BEGIN Records shown

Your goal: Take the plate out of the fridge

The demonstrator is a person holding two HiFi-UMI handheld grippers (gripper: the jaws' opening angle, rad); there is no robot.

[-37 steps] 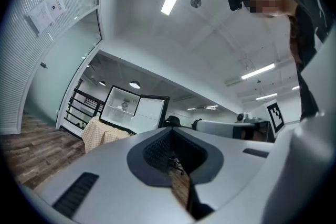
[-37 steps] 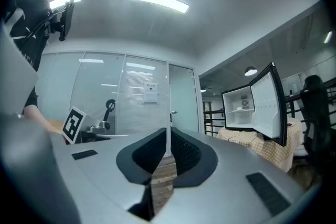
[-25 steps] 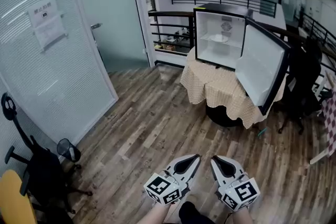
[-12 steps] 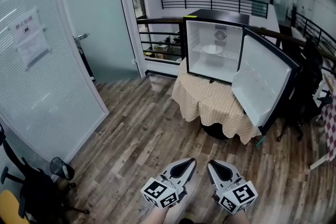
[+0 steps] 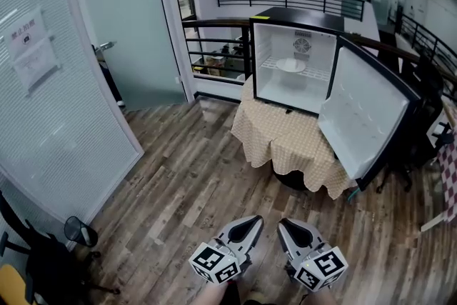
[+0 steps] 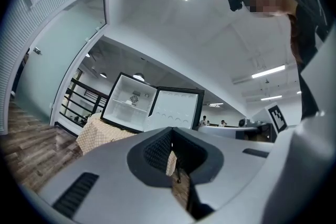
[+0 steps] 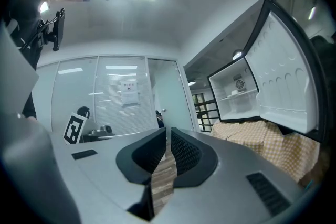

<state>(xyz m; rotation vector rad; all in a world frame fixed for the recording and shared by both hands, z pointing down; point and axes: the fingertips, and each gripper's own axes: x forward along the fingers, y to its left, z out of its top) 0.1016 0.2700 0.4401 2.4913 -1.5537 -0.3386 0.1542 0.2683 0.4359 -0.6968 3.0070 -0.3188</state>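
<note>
**Q:** What occupies the left of the head view?
**A:** A ribbed glass partition bearing a paper notice, with a black office chair at its foot. Plank flooring runs from there across the room.

**Q:** Where are the two tools, and how do their fingers stand?
**A:** Both are at the lower edge, over the floor and well apart from the fridge. The left gripper points forward; in its own view its fingers are drawn together, leaving only a thin slit with nothing in it. The right gripper, just beside it, shows the same: fingers narrow, a sliver of floor visible between them, nothing held.

**Q:** And the task's thing?
**A:** The plate, white, rests on the upper wire shelf inside the fridge. That small black-cased fridge stands on a round worktop draped with a checked cloth.

**Q:** What lies furthest right?
**A:** The fridge door, swung wide open toward the viewer, its white inner face showing. Dark railings stand behind the fridge.
</note>
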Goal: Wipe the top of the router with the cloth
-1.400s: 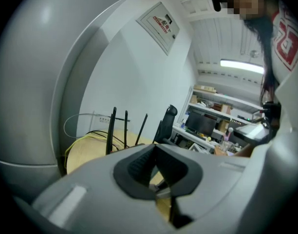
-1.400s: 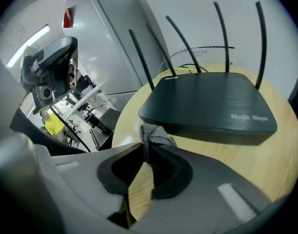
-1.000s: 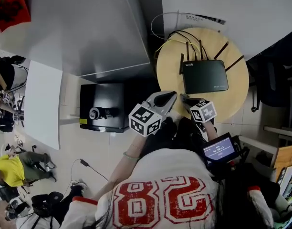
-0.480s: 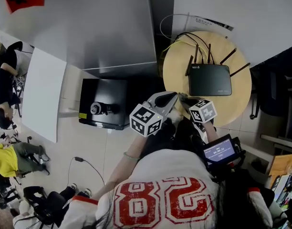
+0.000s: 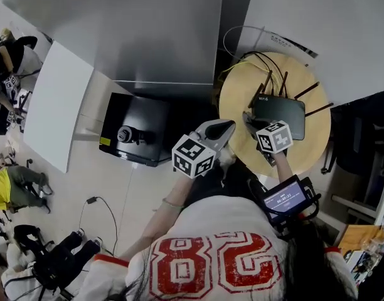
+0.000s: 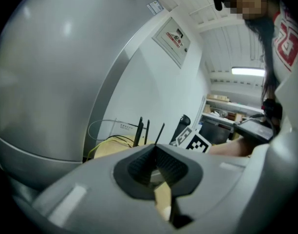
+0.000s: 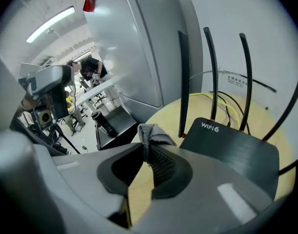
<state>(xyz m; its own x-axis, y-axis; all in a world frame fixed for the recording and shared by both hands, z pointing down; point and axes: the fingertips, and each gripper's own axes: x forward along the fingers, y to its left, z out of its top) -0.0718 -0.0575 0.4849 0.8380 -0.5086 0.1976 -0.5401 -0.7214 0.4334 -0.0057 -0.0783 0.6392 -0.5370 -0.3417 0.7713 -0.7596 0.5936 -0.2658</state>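
Observation:
A black router (image 5: 281, 114) with several upright antennas lies on a round wooden table (image 5: 237, 96). In the right gripper view the router (image 7: 232, 152) lies just ahead to the right. My right gripper (image 7: 148, 152) is shut on a folded grey cloth (image 7: 150, 133), which sticks up between the pads. In the head view the right gripper (image 5: 248, 119) hovers at the router's near left corner. My left gripper (image 5: 225, 126) hangs off the table's left edge. In its own view the left gripper (image 6: 155, 163) is shut with nothing in it.
Yellow and black cables (image 5: 243, 63) run behind the router. A black case (image 5: 134, 137) holding a cylinder sits on the floor to the left. Behind it stand a large grey cabinet (image 5: 148, 30) and a white panel (image 5: 57, 111). A small screen (image 5: 285, 197) is on the right forearm.
The right gripper with the cloth has moved forward to the router's near left corner. The head view has shifted, so the table sits closer. The left gripper has barely moved.

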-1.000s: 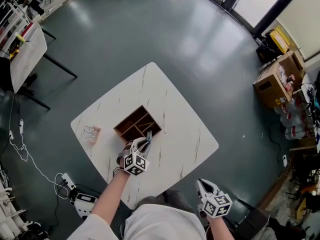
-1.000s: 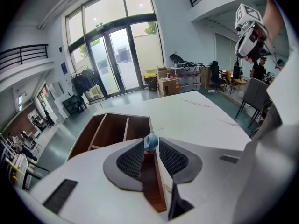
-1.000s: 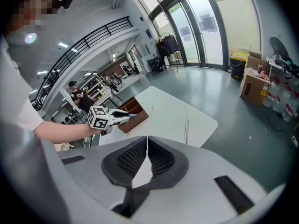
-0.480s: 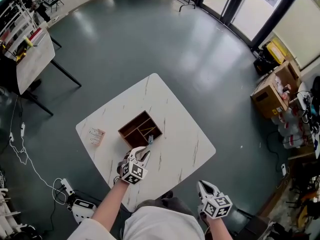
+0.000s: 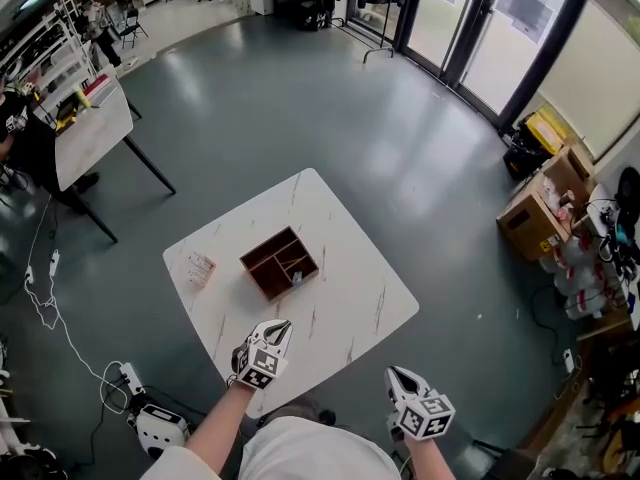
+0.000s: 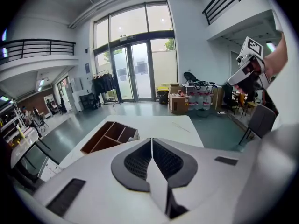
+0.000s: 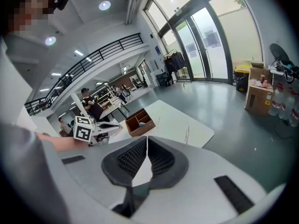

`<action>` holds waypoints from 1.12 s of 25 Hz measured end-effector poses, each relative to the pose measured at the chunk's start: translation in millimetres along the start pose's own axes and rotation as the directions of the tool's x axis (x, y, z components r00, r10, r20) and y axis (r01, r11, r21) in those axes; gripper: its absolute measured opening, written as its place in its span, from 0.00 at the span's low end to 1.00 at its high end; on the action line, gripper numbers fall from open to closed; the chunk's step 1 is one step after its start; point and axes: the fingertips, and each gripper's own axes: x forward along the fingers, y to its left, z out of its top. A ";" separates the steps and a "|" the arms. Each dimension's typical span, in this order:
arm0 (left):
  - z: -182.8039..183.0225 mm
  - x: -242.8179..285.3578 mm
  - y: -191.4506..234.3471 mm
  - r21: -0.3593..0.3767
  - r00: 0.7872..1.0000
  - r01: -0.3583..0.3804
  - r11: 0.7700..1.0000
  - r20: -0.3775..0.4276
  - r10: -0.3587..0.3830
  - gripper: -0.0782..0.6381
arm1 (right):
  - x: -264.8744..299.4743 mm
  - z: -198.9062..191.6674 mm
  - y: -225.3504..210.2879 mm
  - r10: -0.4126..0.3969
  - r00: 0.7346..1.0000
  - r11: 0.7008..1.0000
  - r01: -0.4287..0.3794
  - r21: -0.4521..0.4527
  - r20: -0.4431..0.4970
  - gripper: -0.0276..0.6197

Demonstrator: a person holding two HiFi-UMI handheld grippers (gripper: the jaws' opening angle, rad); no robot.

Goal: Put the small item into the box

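At the left of the white marble table (image 5: 350,288) we see a small flat packet (image 5: 201,267) lying by itself, near the wooden divided box (image 5: 268,258) but not touching it. In the box's compartment toward the lower right corner sits a pale small item (image 5: 297,279). We cannot tell what it is, but it looks to be inside the walls, so we judge that placing as done.

Below the box, over the table's near edge, our left gripper (image 5: 280,328) hovers with its jaws pressed together on nothing. Its own view shows the tips (image 6: 151,141) meeting, with the box beyond them. Further right, off the table at the lower right of the frame, our right gripper (image 5: 397,376) hangs with its jaws likewise closed and empty (image 7: 147,139).

If the packet is to go in as well, the left gripper is the nearer one. We would spread its jaws before coming down, and take the packet by an edge, since a flat thing on a smooth top slides easily. We would also keep clear of the box wall so the box is not nudged.
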 end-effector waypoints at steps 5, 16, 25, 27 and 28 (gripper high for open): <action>-10.0 -38.8 -44.7 -0.153 1.000 -0.010 0.988 0.012 0.012 0.13 | -32.8 -23.4 1.1 0.027 0.999 0.998 -0.029 0.053 0.043 0.08; -41.4 -139.4 -129.8 -0.272 0.997 -0.042 0.961 0.055 0.059 0.13 | -98.3 -79.3 24.3 0.092 0.990 0.995 -0.095 0.023 0.108 0.08; -50.0 -217.1 -158.4 -0.435 0.987 -0.014 0.900 0.136 0.081 0.13 | -126.6 -91.5 47.2 0.143 0.982 0.990 -0.140 -0.033 0.122 0.08; -47.7 -227.8 -158.0 -0.432 0.985 -0.017 0.902 0.147 0.089 0.13 | -129.0 -85.6 53.2 0.152 0.980 0.987 -0.145 -0.064 0.130 0.08; -46.5 -232.0 -156.7 -0.428 0.984 -0.020 0.904 0.150 0.092 0.13 | -129.5 -81.8 56.3 0.157 0.979 0.986 -0.147 -0.076 0.134 0.08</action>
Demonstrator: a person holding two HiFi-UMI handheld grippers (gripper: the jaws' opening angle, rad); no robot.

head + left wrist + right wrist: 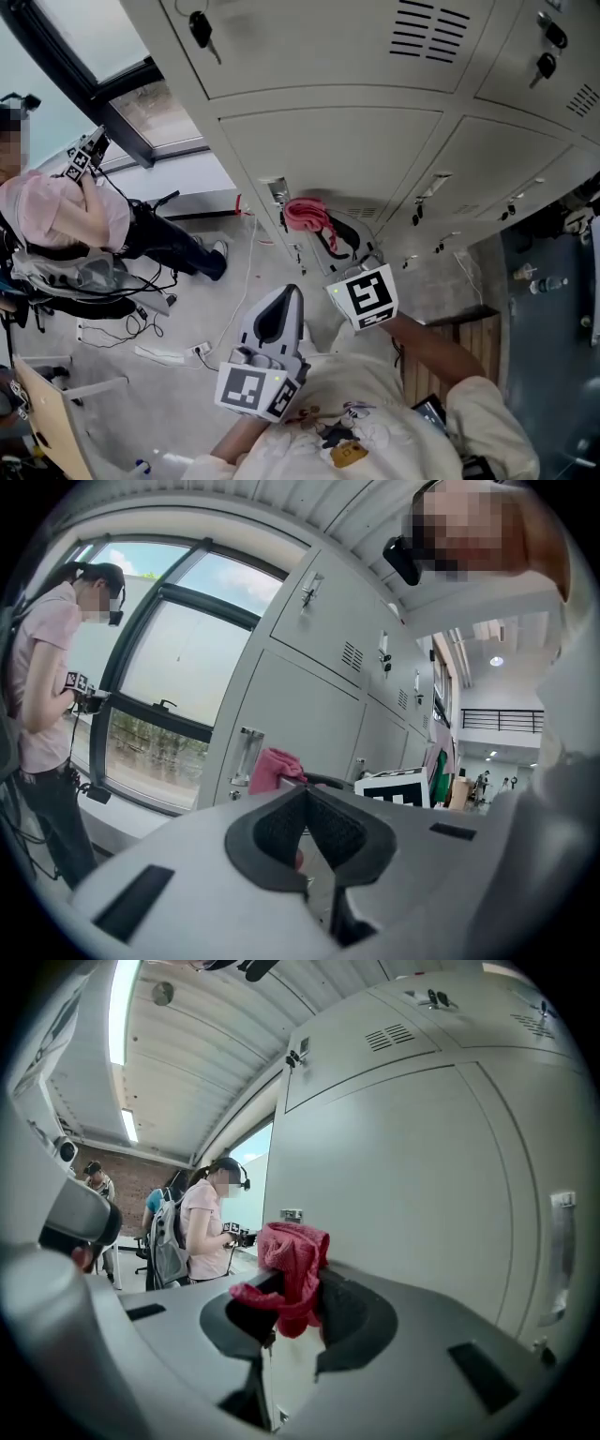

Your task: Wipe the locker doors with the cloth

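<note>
I look down on the grey floor [187, 300]. A white power strip [167, 354] lies on it, and a white cable [240, 281] runs across toward the foot of the lockers [356, 141]. Black cables [117, 330] tangle beside a standing person's dark shoe [217, 262]. A slatted wooden board [464, 342] lies at the right.

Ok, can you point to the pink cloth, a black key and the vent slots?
cloth [294, 1244]: right gripper view, on its bunched upper part.
key [200, 28]: head view, on its black head, near the picture's top left.
vent slots [429, 30]: head view, on the middle of the slots.
</note>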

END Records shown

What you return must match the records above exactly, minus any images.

> Task response
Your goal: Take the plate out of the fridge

The demonstrator is a person holding two HiFi-UMI handheld grippers (gripper: the jaws' opening angle, rad); there is no robot.

[-37 steps] 
[-37 steps] 
[-25 steps] 
[-12 steps] 
[+0 steps] 
[+0 steps] 
[+0 steps] 

<state>(xyz m; rotation vector rad; all in a world frame fixed for the recording and shared by both hands, z pointing down; point and axes: the fingertips, and each gripper's own axes: x forward along the fingers, y to its left, z out of its top) 0.1016 0.2700 0.4401 2.4913 -1.5537 -0.3386 0.1542 0.2683 0.4359 -0.6968 3.0070 -0.3188</state>
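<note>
**Q:** What occupies the left of the head view?
**A:** A ribbed glass partition bearing a paper notice, with a black office chair at its foot. Plank flooring runs from there across the room.

**Q:** Where are the two tools, and how do their fingers stand?
**A:** Both are at the lower edge, over the floor and well apart from the fridge. The left gripper points forward; in its own view its fingers are drawn together, leaving only a thin slit with nothing in it. The right gripper, just beside it, shows the same: fingers narrow, a sliver of floor visible between them, nothing held.

**Q:** And the task's thing?
**A:** The plate, white, rests on the upper wire shelf inside the fridge. That small black-cased fridge stands on a round worktop draped with a checked cloth.

**Q:** What lies furthest right?
**A:** The fridge door, swung wide open toward the viewer, its white inner face showing. Dark railings stand behind the fridge.
</note>
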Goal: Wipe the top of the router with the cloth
-1.400s: 
-1.400s: 
-1.000s: 
-0.480s: 
+0.000s: 
+0.000s: 
+0.000s: 
<state>(xyz m; its own x-axis, y-axis; all in a world frame fixed for the recording and shared by both hands, z pointing down; point and axes: the fingertips, and each gripper's own axes: x forward along the fingers, y to its left, z out of its top) -0.0718 -0.0575 0.4849 0.8380 -0.5086 0.1976 -0.5401 -0.7214 0.4334 -0.0057 -0.0783 0.6392 -0.5370 -0.3417 0.7713 -0.7596 0.5936 -0.2658</state>
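Observation:
A black router (image 5: 281, 114) with several upright antennas lies on a round wooden table (image 5: 237, 96). In the right gripper view the router (image 7: 232, 152) lies just ahead to the right. My right gripper (image 7: 148, 152) is shut on a folded grey cloth (image 7: 150, 133), which sticks up between the pads. In the head view the right gripper (image 5: 248, 119) hovers at the router's near left corner. My left gripper (image 5: 225, 126) hangs off the table's left edge. In its own view the left gripper (image 6: 155, 163) is shut with nothing in it.
Yellow and black cables (image 5: 243, 63) run behind the router. A black case (image 5: 134, 137) holding a cylinder sits on the floor to the left. Behind it stand a large grey cabinet (image 5: 148, 30) and a white panel (image 5: 57, 111). A small screen (image 5: 285, 197) is on the right forearm.
The right gripper with the cloth has moved forward to the router's near left corner. The head view has shifted, so the table sits closer. The left gripper has barely moved.
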
-1.000s: 
-1.000s: 
-1.000s: 
-0.480s: 
+0.000s: 
+0.000s: 
+0.000s: 

`<action>` holds waypoints from 1.12 s of 25 Hz measured end-effector poses, each relative to the pose measured at the chunk's start: translation in millimetres along the start pose's own axes and rotation as the directions of the tool's x axis (x, y, z components r00, r10, r20) and y axis (r01, r11, r21) in those axes; gripper: its absolute measured opening, written as its place in its span, from 0.00 at the span's low end to 1.00 at its high end; on the action line, gripper numbers fall from open to closed; the chunk's step 1 is one step after its start; point and axes: the fingertips, and each gripper's own axes: x forward along the fingers, y to its left, z out of its top. A ";" separates the steps and a "|" the arms. Each dimension's typical span, in this order:
arm0 (left):
  - z: -182.8039..183.0225 mm
  - x: -242.8179..285.3578 mm
  - y: -191.4506..234.3471 mm
  - r21: -0.3593..0.3767
  - r00: 0.7872..1.0000
  - r01: -0.3583..0.3804
  - r11: 0.7700..1.0000
  - r20: -0.3775..0.4276
  - r10: -0.3587..0.3830
  - gripper: -0.0782..0.6381
arm1 (right):
  - x: -264.8744..299.4743 mm
  - z: -198.9062..191.6674 mm
  - y: -225.3504..210.2879 mm
  - r10: -0.4126..0.3969
  - r00: 0.7346..1.0000
  - r11: 0.7008..1.0000
  - r01: -0.4287..0.3794
  - r21: -0.4521..0.4527
  - r20: -0.4431..0.4970
  - gripper: -0.0276..0.6197

Demonstrator: a person holding two HiFi-UMI handheld grippers (gripper: the jaws' opening angle, rad); no robot.

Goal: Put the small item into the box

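At the left of the white marble table (image 5: 350,288) we see a small flat packet (image 5: 201,267) lying by itself, near the wooden divided box (image 5: 268,258) but not touching it. In the box's compartment toward the lower right corner sits a pale small item (image 5: 297,279). We cannot tell what it is, but it looks to be inside the walls, so we judge that placing as done.

Below the box, over the table's near edge, our left gripper (image 5: 280,328) hovers with its jaws pressed together on nothing. Its own view shows the tips (image 6: 151,141) meeting, with the box beyond them. Further right, off the table at the lower right of the frame, our right gripper (image 5: 397,376) hangs with its jaws likewise closed and empty (image 7: 147,139).

If the packet is to go in as well, the left gripper is the nearer one. We would spread its jaws before coming down, and take the packet by an edge, since a flat thing on a smooth top slides easily. We would also keep clear of the box wall so the box is not nudged.
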 end-effector waypoints at steps 5, 16, 25, 27 and 28 (gripper high for open): <action>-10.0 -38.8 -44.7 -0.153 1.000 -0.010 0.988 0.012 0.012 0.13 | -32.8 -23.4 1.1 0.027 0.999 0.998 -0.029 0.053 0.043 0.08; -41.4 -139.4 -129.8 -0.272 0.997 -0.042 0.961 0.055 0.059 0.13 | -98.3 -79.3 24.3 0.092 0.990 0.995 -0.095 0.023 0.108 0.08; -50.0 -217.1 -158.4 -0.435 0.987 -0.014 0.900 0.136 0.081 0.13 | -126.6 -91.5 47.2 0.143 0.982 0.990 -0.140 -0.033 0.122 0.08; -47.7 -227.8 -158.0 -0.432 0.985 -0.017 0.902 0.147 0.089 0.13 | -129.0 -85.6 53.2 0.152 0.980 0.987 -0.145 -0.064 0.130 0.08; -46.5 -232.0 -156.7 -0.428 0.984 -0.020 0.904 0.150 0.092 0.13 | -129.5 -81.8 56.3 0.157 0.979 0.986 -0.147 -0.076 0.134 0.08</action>
Demonstrator: a person holding two HiFi-UMI handheld grippers (gripper: the jaws' opening angle, rad); no robot.

head + left wrist + right wrist: 

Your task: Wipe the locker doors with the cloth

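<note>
I look down on the grey floor [187, 300]. A white power strip [167, 354] lies on it, and a white cable [240, 281] runs across toward the foot of the lockers [356, 141]. Black cables [117, 330] tangle beside a standing person's dark shoe [217, 262]. A slatted wooden board [464, 342] lies at the right.

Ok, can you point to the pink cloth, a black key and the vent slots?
cloth [294, 1244]: right gripper view, on its bunched upper part.
key [200, 28]: head view, on its black head, near the picture's top left.
vent slots [429, 30]: head view, on the middle of the slots.
</note>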

The answer is complete.